Organizing Data is Picking What you Care About

And some examples on how to pick

Oct 31, 2023

Attention: As of January 2024, We have moved to counting-stuff.com. Subscribe there, not here on Substack, if you want to receive weekly posts.

PyData NYC 2023! Friday, Nov 3, at 1:30pm I’m giving my talk about “Solving the problems in front of you”! It’ll be very much like a 30min blog post, but performed live in person. Come and say hi if you’re attending!

Last week I asked on Mastodon (yes, some data people do use it) if anyone had a topic they wanted me to write about, and got a really beefy suggestion — a really normcore explanation of organizing data for analysis. (I’m often happy to get topic requests so feel free to send ideas in.)

It’s a surprisingly simple question, how should we set data up for analysis. The problem is that simple questions like this lead to ridiculously deep rabbit holes. As far as I can tell, there’s very few absolute wrong answers, just a bunch of messy, conflicting considerations that people juggle while trying to get their work done.

So, in a kind of continuation of my post about how data cleaning is actually analysis, go on a bit about how organizing data is picking what you care about.

Many thoughts on organizing data

It’s impossible to summarize the huge amount of thought that’s gone into the question of how to organize our data for use. The people who wrote many books about the topic have put many years more thought into it than I have. But even if you do the briefest of searching about designing data warehouses or organizing data to begin with you’ll find a set of very common names.

Out in the wild, the notion of “Tidy Data” which surrounds the very robust analysis toolset of R and the “tidyverse” family of analysis tools talks about structuring data in a relatively standardized structure. Data is stored according to three simple rules:

Every column is a variable.
Every row is an observation.
Every cell is a single value.

These rules are equivalent to 3rd Normal Form (3NF) within the context of a single dataset and ignoring join operations via keys. Database normalization is Yet Another Way to think about organizing data, this time surrounding how to make databases better by reducing the chance of anomalous data being stored in a database by putting constraints on how data is stored.
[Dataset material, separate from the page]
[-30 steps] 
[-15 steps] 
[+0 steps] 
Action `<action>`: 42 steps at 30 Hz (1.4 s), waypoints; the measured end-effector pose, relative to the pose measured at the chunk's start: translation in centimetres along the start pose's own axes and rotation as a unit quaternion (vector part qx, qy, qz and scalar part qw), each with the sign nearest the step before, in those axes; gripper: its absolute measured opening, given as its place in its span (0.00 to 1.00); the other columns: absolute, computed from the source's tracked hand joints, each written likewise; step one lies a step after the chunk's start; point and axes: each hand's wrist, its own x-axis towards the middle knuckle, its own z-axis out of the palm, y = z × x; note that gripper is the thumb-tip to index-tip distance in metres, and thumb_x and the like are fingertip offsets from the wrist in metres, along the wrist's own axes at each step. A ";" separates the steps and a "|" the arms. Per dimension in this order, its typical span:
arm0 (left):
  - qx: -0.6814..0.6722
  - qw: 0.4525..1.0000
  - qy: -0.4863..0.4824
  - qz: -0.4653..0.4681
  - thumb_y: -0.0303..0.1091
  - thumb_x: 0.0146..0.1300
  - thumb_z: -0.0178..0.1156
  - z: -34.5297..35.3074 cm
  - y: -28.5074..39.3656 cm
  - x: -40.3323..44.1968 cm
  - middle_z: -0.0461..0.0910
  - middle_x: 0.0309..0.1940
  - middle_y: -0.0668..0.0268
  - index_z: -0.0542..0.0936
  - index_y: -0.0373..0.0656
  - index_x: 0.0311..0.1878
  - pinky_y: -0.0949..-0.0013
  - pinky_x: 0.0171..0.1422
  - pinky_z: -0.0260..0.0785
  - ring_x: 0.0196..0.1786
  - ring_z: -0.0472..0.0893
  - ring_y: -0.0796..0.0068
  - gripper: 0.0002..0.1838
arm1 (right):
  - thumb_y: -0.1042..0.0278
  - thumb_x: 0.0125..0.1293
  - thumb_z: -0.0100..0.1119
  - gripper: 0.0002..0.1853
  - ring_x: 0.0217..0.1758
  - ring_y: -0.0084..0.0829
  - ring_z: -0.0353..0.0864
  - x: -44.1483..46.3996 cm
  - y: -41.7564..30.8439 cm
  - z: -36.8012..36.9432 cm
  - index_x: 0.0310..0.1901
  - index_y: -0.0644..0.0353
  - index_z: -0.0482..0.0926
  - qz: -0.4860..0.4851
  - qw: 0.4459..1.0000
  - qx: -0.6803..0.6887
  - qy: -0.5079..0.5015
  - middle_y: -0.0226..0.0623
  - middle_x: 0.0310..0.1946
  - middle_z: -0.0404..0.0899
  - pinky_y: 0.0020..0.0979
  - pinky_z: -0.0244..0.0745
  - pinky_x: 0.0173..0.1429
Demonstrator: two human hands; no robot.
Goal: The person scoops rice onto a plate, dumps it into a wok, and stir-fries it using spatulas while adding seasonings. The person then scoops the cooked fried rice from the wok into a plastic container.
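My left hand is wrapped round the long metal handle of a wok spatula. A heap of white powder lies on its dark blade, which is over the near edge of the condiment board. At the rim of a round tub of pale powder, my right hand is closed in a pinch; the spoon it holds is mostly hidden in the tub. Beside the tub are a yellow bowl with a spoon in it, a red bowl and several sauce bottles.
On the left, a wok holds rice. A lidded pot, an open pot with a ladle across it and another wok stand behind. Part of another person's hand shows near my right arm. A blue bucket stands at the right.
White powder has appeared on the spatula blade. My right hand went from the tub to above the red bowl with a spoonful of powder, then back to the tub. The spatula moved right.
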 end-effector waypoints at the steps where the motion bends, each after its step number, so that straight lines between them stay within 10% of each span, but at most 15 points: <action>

This often means organizing things to reduce duplication through the use of join keys and other constraints. Most of us are familiar with 3NF because most databases are designed to conform to 3NF, but there are also higher, more constrained forms that can be implemented, as well as lower, less de-duplicated, forms like 2NF.

Wikipedia has a big table of constraints and how they fit w/ various normal forms. I don’t even understand half of it.

While you’re busy trying to wrap your head around normal forms, you’re bound to come across even more ideas for how to organize data.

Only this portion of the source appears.